# Your goal
Transcribe, exactly and without pictures, the lines below from the line with "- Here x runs" to the line with "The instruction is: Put", both ends included, and no others.

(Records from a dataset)
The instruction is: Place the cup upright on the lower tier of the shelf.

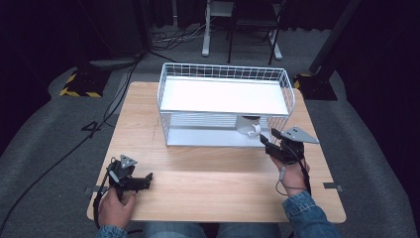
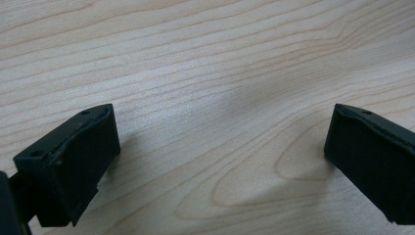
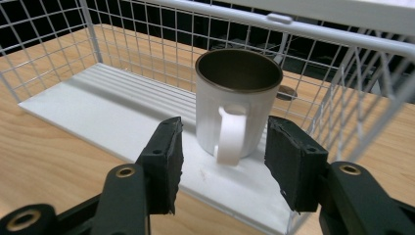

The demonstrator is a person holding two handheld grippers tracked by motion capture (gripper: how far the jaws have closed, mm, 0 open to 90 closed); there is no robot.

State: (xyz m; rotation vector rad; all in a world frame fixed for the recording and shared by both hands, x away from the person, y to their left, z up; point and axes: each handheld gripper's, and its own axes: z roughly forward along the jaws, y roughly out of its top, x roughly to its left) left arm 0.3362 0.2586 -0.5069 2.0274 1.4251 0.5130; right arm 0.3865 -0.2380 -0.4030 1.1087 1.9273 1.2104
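Observation:
A white mug [image 3: 238,105] with a dark inside stands upright on the lower shelf of a white wire rack [image 1: 225,105], at its right end, handle toward me; in the high view the mug [image 1: 249,126] sits under the top shelf. My right gripper [image 3: 224,157] is open just in front of the mug, a jaw on either side of the handle, not touching it; in the high view the right gripper [image 1: 270,139] is at the rack's front right. My left gripper [image 1: 147,178] lies open low over the table at the front left, with bare wood between its jaws [image 2: 220,147].
The wooden table [image 1: 208,173] carries the two-shelf rack at its back centre. The rack's wire walls [image 3: 342,93] close in the mug's right side and back. Cables [image 1: 64,153] run over the grey floor at the left; stand legs are behind the table.

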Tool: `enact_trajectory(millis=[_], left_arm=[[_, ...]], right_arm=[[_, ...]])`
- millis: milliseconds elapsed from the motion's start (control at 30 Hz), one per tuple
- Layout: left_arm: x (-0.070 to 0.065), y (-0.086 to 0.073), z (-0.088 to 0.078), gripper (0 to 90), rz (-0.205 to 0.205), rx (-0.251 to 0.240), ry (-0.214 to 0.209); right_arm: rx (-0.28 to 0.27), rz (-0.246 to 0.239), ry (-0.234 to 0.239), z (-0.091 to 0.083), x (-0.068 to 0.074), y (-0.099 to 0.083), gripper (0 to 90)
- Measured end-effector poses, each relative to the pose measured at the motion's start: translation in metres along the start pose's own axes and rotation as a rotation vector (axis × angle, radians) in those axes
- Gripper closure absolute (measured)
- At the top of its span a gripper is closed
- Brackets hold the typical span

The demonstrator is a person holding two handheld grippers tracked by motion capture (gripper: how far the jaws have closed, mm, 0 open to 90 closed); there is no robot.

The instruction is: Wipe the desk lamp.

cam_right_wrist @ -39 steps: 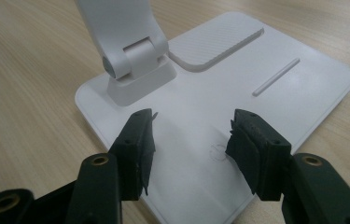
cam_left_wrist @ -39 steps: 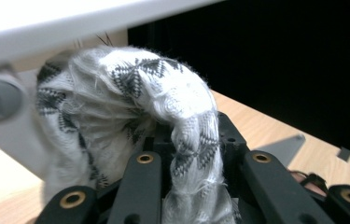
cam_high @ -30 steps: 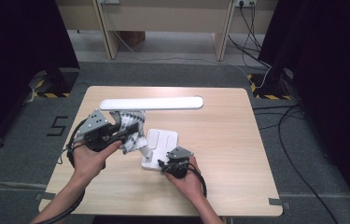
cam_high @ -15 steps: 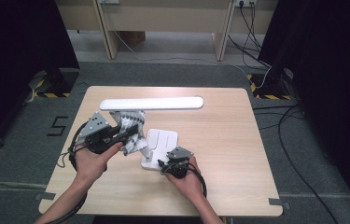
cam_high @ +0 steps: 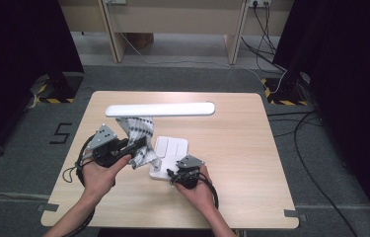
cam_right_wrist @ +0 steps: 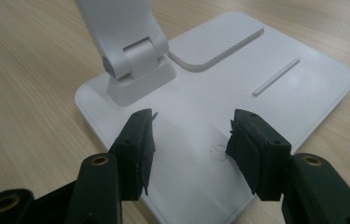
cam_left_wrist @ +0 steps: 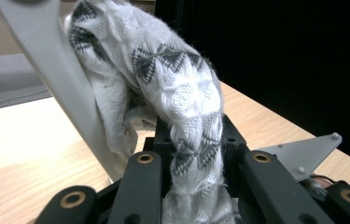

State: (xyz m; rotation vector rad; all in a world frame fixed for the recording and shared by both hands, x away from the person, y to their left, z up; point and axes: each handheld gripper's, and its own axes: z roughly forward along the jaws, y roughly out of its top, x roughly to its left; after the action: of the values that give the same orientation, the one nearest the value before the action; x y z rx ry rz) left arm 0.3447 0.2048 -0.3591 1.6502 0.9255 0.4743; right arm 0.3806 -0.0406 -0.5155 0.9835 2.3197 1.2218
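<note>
Cloth point(cam_high: 139, 139) against lamp arm point(cam_left_wrist: 56, 70)

In the high view, the patterned cloth point(cam_high: 138, 138) covers most of the desk lamp's arm, and the left gripper point(cam_high: 140, 144) has its tips buried in the folds. In the left gripper view the cloth point(cam_left_wrist: 182, 102) hides where the pads meet it, and the lamp arm point(cam_left_wrist: 65, 79) is cut off at the top left edge. In the right gripper view the lamp base point(cam_right_wrist: 256, 107) runs under the right gripper point(cam_right_wrist: 191, 135), so whether the tips touch it cannot be told; the arm leaves the top edge.
</note>
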Motion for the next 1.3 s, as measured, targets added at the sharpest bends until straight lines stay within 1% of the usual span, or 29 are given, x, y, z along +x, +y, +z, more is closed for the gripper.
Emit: enact_trajectory(millis=[367,467,667,933,1067,1300], left_arm=[[0.000,-0.008,0.001,74.9,-0.004,0.010,0.003],[0.000,-0.012,0.001,74.9,-0.003,0.021,0.003],[0.000,-0.019,0.003,74.9,-0.014,0.029,0.003],[0.000,-0.026,0.007,74.9,-0.020,0.044,0.004],[0.001,-0.030,0.010,74.9,-0.012,0.056,0.006],[0.001,-0.037,0.013,74.9,-0.016,0.072,0.008]], right_arm=[[-0.001,0.000,-0.001,0.000,0.000,0.000,49.5],[-0.001,-0.001,-0.001,0.000,0.000,0.000,49.5],[-0.001,-0.001,-0.001,0.000,0.000,0.000,49.5],[-0.001,0.000,-0.001,0.000,0.000,0.000,49.5],[-0.002,-0.002,-0.001,0.000,0.000,0.000,49.5],[0.000,-0.002,-0.001,0.000,0.000,0.000,49.5]])
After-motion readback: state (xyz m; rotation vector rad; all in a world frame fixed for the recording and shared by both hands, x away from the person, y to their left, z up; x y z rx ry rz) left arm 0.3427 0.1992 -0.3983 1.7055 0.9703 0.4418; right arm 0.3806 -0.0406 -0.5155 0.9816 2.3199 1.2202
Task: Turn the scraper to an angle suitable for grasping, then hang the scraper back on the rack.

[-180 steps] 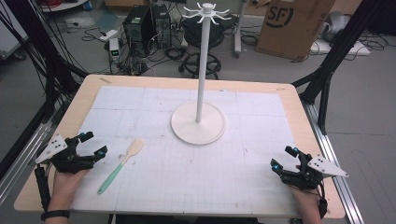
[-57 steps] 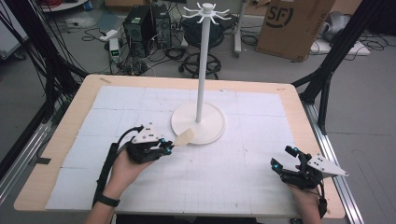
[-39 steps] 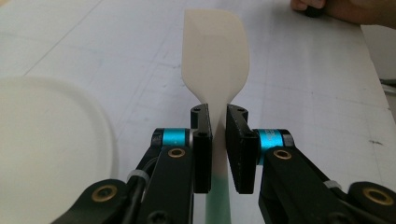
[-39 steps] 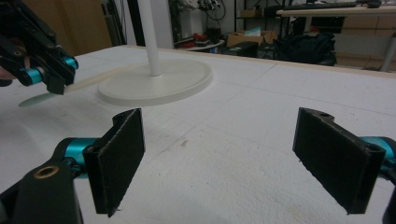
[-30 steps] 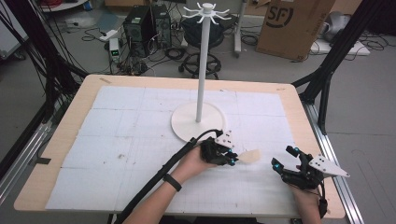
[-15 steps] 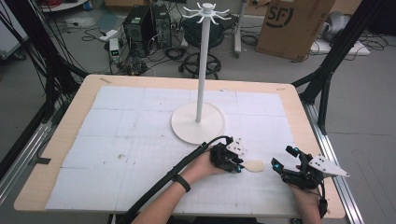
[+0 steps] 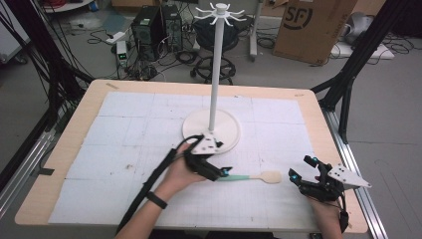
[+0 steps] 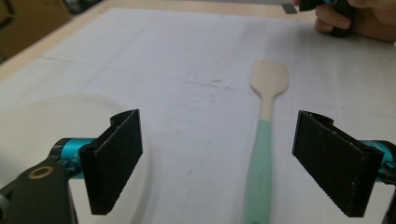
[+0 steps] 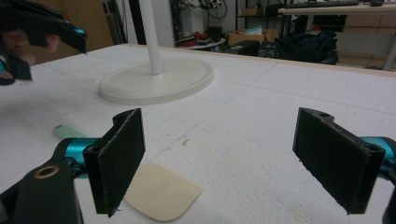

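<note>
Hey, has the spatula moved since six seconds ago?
Yes. The spatula went from the table's left side, left of the stand's round base, to the right side in front of that base, near the right gripper.

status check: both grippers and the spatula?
Left gripper open, spatula flat on mat between jaws. Right gripper open, empty, near blade. Stand behind, clear.
</note>
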The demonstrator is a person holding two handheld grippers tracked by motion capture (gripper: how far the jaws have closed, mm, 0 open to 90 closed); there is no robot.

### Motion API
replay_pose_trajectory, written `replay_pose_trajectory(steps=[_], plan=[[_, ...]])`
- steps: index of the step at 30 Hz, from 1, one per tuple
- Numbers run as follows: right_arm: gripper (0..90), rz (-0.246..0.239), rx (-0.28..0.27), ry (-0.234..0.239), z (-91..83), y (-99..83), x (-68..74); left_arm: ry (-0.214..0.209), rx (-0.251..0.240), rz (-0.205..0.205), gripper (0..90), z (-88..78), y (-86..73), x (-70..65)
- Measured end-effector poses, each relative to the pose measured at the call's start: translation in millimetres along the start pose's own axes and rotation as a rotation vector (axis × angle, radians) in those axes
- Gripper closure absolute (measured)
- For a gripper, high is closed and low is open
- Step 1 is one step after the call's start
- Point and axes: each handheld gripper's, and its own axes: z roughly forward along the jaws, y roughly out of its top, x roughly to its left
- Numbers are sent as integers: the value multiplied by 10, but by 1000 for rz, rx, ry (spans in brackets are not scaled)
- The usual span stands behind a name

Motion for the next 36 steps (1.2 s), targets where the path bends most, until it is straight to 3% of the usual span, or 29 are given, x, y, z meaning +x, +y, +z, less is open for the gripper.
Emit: replay_pose_trajectory(steps=[2,8,11,15,22,23,27,36], plan=[[158,-4,4,-1,-2,-2,4,26,-32,-29,164,-289,-127,86],[158,-7,5,-9,3,0,11,155,-112,-117,115,-1071,-572,317],[159,-7,5,-12,4,0,12,251,-137,-128,91,-1377,-787,363],[159,-5,3,-18,6,0,15,325,-173,-162,89,-1662,-1100,389],[159,11,13,-38,13,5,2,392,-227,-216,102,-1970,-1480,366],[159,15,16,-37,14,5,4,395,-267,-232,103,-2012,-1516,364],[161,10,24,-41,23,7,1,395,-305,-235,114,-2069,-1551,351],[160,12,17,-29,17,6,6,379,-308,-255,123,-2074,-1560,376]])
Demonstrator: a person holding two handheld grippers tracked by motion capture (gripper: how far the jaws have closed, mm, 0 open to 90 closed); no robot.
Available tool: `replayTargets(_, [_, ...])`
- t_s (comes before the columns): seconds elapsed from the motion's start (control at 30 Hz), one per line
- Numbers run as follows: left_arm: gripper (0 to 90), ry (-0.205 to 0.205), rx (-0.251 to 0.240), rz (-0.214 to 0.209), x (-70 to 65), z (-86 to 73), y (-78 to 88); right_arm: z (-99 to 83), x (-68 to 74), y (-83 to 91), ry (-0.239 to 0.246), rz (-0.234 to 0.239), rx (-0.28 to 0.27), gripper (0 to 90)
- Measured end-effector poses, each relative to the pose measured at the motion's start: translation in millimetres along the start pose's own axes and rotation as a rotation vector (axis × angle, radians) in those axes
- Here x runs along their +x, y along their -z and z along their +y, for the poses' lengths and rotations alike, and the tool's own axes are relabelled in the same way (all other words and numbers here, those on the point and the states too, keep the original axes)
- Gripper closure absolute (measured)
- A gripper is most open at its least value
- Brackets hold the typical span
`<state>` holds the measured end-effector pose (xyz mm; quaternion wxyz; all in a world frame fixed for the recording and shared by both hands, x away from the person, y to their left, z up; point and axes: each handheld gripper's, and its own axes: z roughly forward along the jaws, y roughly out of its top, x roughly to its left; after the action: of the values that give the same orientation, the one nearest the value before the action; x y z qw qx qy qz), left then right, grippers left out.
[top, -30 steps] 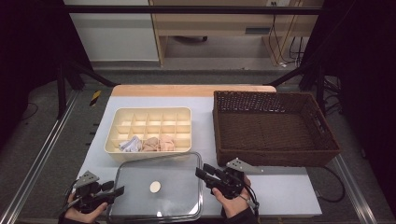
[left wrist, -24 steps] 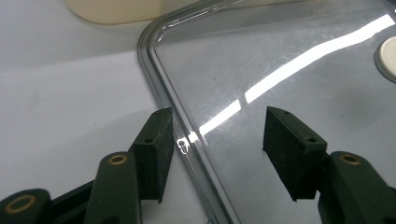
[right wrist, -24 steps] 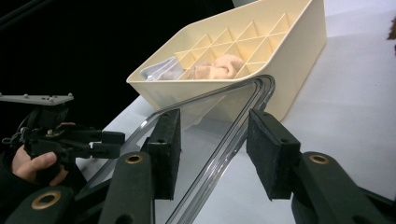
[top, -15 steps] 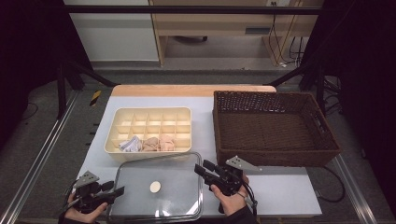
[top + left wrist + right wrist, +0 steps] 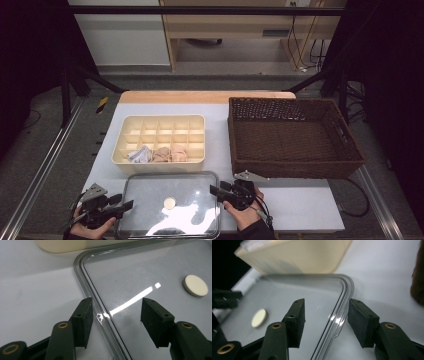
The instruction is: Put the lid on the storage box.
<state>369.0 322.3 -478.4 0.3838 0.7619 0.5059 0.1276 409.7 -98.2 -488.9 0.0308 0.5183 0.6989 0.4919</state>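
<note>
A clear rectangular lid (image 5: 150, 195) with a round cream knob (image 5: 170, 203) lies flat on the white table in front of me. My left gripper (image 5: 127, 204) is at its left edge. In the left gripper view the jaws (image 5: 116, 312) stand open astride the lid's rim (image 5: 100, 307), with the knob (image 5: 195, 285) further in. My right gripper (image 5: 214, 190) is at the lid's right edge. Its jaws (image 5: 325, 312) have just been opening and straddle the rim (image 5: 340, 312) without pressing on it.
Just behind the lid sits a cream divided tray (image 5: 160, 132) with rolled cloth pieces (image 5: 157, 154) in its front row. A dark wicker basket (image 5: 295, 135) stands to the right, near my right hand. The table's front edge runs close under both hands.
My right gripper has sunk a little toward the table at the lid's right edge and its jaws have spread. The left gripper and the lid have stayed put.
</note>
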Motion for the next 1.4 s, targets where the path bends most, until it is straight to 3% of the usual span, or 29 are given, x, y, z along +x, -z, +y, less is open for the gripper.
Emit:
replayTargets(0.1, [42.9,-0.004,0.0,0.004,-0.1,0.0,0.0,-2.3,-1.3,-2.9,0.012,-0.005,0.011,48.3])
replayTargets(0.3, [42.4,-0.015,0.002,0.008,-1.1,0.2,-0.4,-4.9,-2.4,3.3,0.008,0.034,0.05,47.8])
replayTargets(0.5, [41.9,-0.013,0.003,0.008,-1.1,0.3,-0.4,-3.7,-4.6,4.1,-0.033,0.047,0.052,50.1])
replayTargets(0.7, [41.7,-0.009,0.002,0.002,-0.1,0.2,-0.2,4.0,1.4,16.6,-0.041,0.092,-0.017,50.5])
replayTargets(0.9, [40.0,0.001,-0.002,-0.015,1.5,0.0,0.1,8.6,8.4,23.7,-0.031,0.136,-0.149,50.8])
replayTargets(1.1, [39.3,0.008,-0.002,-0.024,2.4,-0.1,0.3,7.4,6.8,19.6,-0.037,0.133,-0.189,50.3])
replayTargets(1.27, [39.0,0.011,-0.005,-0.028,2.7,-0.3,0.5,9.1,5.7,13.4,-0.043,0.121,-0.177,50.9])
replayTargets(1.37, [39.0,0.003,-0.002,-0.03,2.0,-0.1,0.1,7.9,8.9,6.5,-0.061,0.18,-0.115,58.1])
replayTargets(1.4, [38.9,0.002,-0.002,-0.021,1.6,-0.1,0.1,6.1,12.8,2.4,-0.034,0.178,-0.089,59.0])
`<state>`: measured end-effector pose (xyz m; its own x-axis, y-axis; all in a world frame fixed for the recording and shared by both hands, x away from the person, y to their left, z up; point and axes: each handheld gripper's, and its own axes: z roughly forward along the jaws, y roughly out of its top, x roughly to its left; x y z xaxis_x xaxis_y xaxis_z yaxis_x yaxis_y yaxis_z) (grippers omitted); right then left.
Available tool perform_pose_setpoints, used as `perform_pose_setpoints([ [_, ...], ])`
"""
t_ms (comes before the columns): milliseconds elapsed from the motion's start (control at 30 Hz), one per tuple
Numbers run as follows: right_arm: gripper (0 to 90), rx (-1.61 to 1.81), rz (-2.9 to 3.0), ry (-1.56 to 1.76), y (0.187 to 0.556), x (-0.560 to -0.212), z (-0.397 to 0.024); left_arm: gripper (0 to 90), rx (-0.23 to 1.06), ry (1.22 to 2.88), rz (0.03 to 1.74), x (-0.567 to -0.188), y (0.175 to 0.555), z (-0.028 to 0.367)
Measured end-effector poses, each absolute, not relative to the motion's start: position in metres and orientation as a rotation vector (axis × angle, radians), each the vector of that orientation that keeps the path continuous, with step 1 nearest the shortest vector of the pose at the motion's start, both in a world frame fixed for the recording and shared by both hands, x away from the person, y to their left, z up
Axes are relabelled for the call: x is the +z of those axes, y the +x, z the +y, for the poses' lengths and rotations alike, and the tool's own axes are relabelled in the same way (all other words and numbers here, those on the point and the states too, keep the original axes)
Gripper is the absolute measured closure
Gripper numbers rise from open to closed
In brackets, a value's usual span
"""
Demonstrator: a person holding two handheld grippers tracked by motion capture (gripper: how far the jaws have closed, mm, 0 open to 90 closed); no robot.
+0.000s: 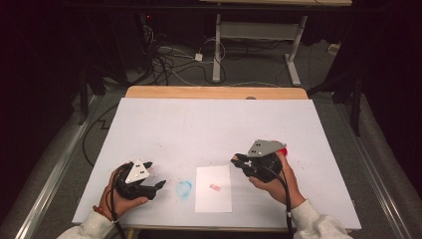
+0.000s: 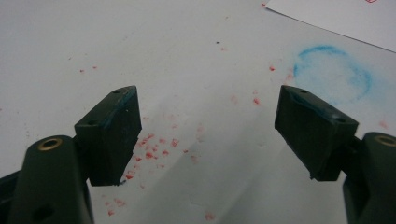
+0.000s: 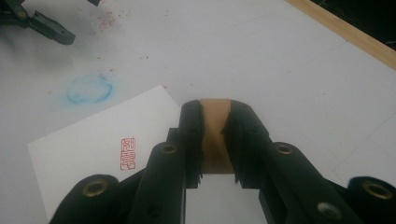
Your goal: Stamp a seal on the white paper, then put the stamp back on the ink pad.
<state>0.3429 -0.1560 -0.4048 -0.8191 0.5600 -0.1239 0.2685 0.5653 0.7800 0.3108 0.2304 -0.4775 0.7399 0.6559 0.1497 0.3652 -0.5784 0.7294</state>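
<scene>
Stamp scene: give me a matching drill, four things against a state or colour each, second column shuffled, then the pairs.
Things:
1. left gripper
2. right gripper
3. sheet of paper
4. ring mark on the table cover

States or colours:
A. blue
B. shut on the brown stamp block
C. jaws apart, nothing between them
D. white, with a red stamp print on it

Pairs: 1-C, 2-B, 3-D, 4-A
</scene>
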Motion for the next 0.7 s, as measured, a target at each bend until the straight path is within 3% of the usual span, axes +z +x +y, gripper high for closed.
perform_pose_setpoints([
  [700,76.0,1.105,2.312,0.801,0.356,-0.390,-0.198,22.1,0.530,2.238,0.752,-0.477,0.312,0.229],
])
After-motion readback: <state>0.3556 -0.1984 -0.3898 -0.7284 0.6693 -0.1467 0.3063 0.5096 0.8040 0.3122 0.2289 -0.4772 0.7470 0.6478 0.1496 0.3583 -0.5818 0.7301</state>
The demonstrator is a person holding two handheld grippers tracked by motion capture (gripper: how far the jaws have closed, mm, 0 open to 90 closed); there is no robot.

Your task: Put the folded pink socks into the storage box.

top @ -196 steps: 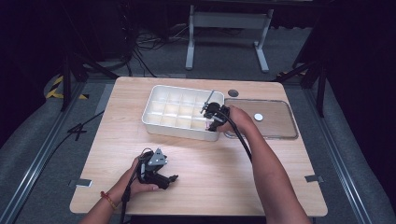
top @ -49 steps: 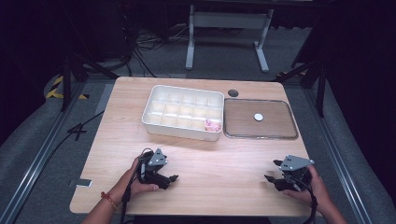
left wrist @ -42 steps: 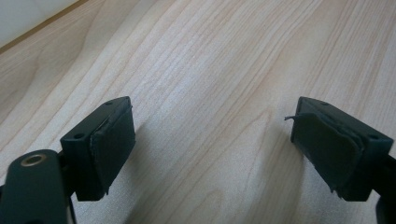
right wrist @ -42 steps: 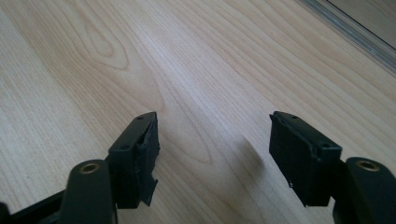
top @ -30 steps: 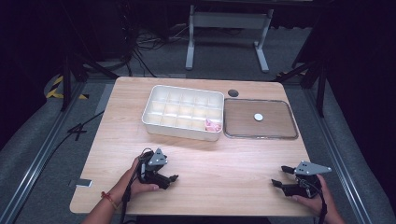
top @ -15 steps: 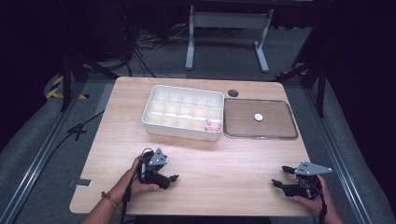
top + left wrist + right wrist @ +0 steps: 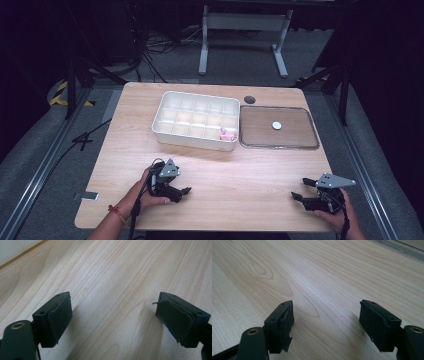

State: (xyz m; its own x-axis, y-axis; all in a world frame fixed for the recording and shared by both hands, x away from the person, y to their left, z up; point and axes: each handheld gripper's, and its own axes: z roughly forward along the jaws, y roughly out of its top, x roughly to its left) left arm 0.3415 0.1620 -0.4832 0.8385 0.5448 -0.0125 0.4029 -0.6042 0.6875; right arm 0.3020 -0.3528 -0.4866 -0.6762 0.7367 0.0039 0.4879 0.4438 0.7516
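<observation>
Both tools were just parked on the tabletop, near the person's edge, well apart from each other. The left tool sat with its jaws spread wide and nothing between them, pointing off toward the right tool's side and a bit away from the organizer. In the left tool's own view you just saw bare wood grain between the two black pads. The right tool had its jaws wide too, empty, aimed back toward the left tool, so the two kind of faced each other across the bare wood.

The white compartment tray was well beyond the left tool, up ahead, its long axis running across the tabletop side to side. A small pink thing sat in the near corner compartment at the tray's right end. Just beside that end lay the clear lid, flat, with a white round knob in its middle, well ahead of the right tool
</observation>
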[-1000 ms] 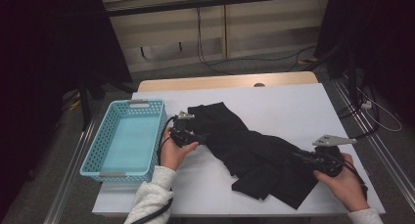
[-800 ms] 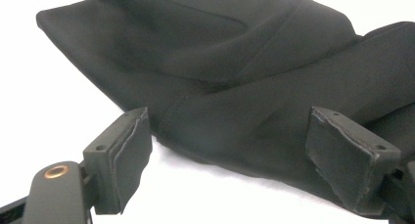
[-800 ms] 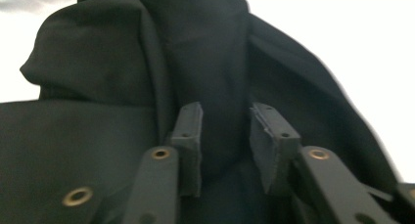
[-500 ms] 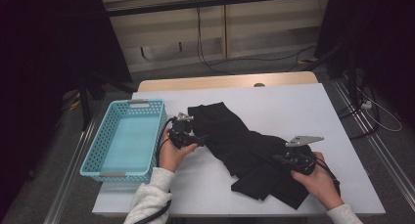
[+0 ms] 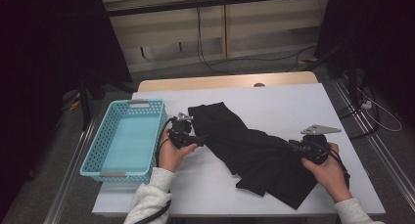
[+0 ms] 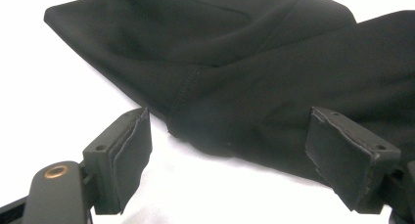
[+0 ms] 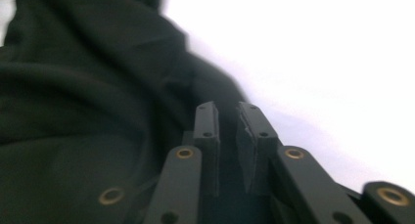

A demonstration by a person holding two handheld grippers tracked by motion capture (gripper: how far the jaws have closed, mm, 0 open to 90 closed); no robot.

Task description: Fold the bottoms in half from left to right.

# Your response
- Here x runs along their +x, y along their -z and z along their +y, for the poses' lengths and rotations alike, and the tool's own axes are relabelled in the same way (all other words and numbers here, those on the point and the states too, keep the original axes)
- Gripper closure absolute (measured)
- A gripper is most open at its least value
- Brackets hold the typical span
`<state>` holds the measured end-effector pose (xyz mm; quaternion wxyz; all in a world frame fixed for the recording and shared by both hands, x away from the person, y to their left, z up; point and axes: each handheld gripper's, and its own axes: z roughly forward along the jaws, y roughly out of its top, x roughly to its left; after the action: of the values that give the same orientation, the one nearest the value before the action; x y z qw qx qy qz), left then right, grippers left out.
[top, -30 steps] 
[left wrist, -24 steps] 
[right wrist, -24 steps] 
[top, -15 steps] 
[top + left wrist + right wrist, +0 steps] 
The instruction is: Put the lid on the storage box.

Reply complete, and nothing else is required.